Issue: "Missing chain in data"

Cause: Specified chain (TRA/TRB) not found in combined object Solution:

toml
# Change to available chain
[CDR3AAPhyschem.envs]
chain = "TRA"  # or "TRB"

Issue: "Group not found in metadata"

Cause: group column or comparison values don't exist Solution:

  1. Check available metadata columns in ScRepCombiningExpression output
  2. Verify group names match exactly (case-sensitive)
toml
[CDR3AAPhyschem.envs]
group = "seurat_clusters"  # If CellType not available
comparison = ["0", "1"]  # Use cluster IDs

Issue: "Insufficient cells for regression"

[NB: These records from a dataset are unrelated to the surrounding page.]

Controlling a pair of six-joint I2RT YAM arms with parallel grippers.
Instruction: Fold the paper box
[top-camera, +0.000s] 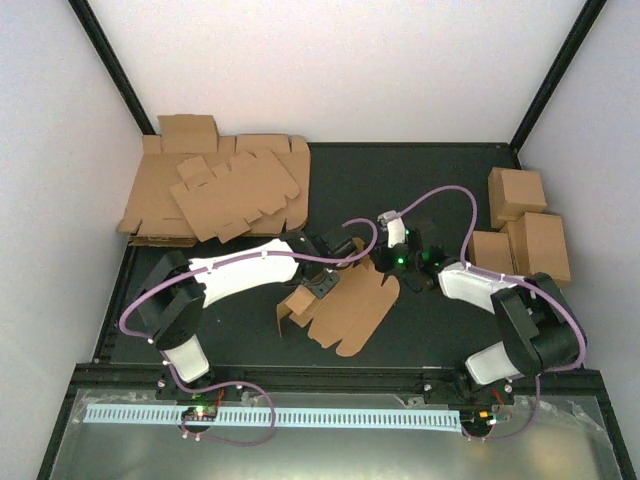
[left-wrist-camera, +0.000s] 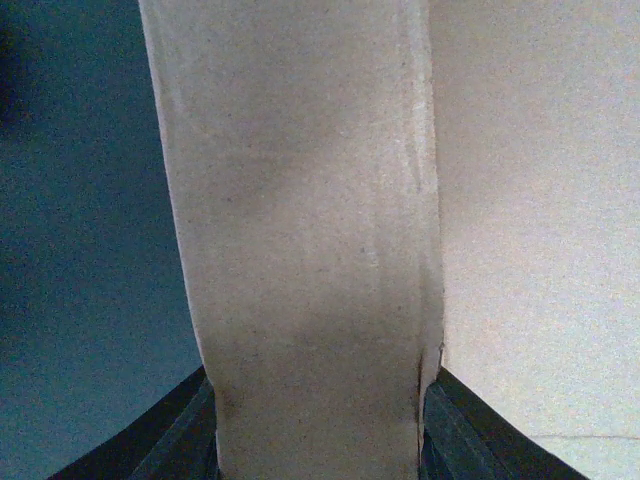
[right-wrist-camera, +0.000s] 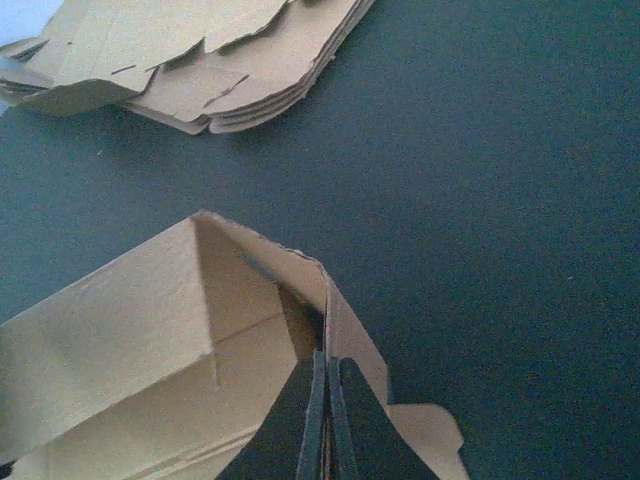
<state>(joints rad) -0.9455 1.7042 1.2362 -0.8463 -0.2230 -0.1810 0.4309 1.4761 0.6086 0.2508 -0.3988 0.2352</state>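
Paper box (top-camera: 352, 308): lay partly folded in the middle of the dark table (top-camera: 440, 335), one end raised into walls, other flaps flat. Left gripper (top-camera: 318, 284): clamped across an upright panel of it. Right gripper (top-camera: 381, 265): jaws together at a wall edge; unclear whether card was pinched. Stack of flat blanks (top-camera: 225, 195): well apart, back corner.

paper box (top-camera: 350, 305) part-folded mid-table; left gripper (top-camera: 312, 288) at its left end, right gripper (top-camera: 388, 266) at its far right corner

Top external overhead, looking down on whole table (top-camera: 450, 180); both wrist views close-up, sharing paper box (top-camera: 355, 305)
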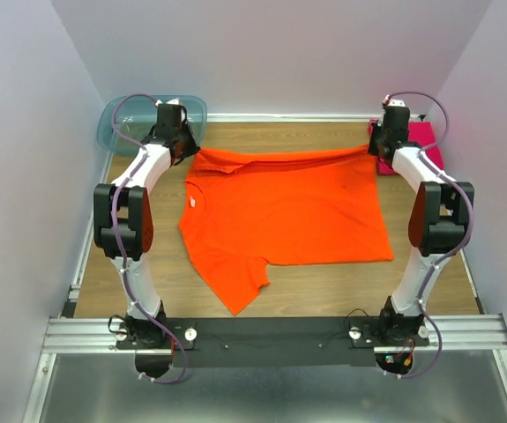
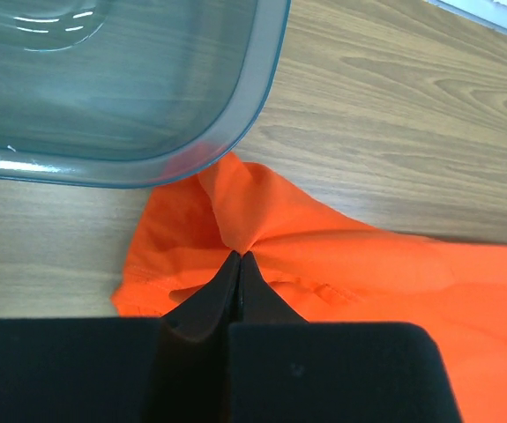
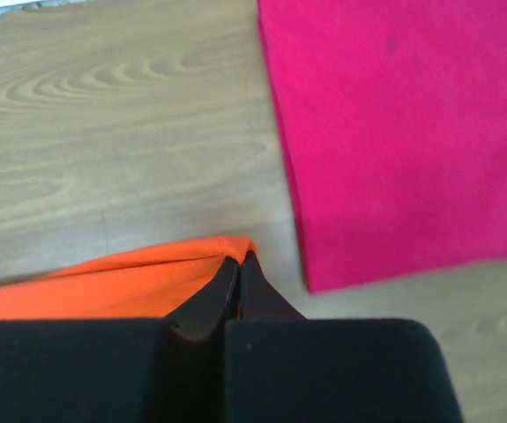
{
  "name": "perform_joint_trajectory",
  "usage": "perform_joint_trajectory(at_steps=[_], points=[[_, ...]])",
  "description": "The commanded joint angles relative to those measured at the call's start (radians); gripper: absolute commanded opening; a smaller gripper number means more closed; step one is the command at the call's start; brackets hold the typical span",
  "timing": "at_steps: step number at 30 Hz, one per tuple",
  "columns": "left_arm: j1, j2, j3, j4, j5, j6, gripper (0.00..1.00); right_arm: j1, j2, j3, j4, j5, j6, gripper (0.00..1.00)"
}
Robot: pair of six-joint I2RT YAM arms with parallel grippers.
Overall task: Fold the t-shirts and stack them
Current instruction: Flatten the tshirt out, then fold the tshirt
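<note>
The orange t-shirt (image 1: 284, 211) lies spread on the wooden table, one short sleeve pointing to the near edge. My left gripper (image 1: 179, 141) is shut on its far left corner, where the cloth (image 2: 262, 242) bunches at the tips (image 2: 239, 256). My right gripper (image 1: 383, 139) is shut on its far right corner (image 3: 174, 269), pinched at the tips (image 3: 241, 257). The far edge is pulled taut between them. The magenta-pink t-shirt (image 3: 394, 132), folded to a square, lies just right of the right gripper, mostly hidden by the arm in the top view (image 1: 427, 137).
A translucent blue-green plastic tub (image 1: 121, 119) stands at the far left corner; its rim (image 2: 235, 132) is just beyond the left gripper. Grey walls close in the table on three sides. Bare wood (image 1: 324, 286) shows in front of the shirt.
</note>
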Motion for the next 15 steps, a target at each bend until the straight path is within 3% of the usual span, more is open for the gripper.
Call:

Cause: Too few cells in one or more groups Solution:

  1. Use each to analyze samples separately if pooled analysis fails
  2. Combine similar cell types in comparison
toml
[CDR3AAPhyschem.envs]
# Combine rare subtypes
comparison = {HighExpander = ["Treg", "Tconv"], LowExpander = ["Tfh"]}

Issue: "No significant property differences"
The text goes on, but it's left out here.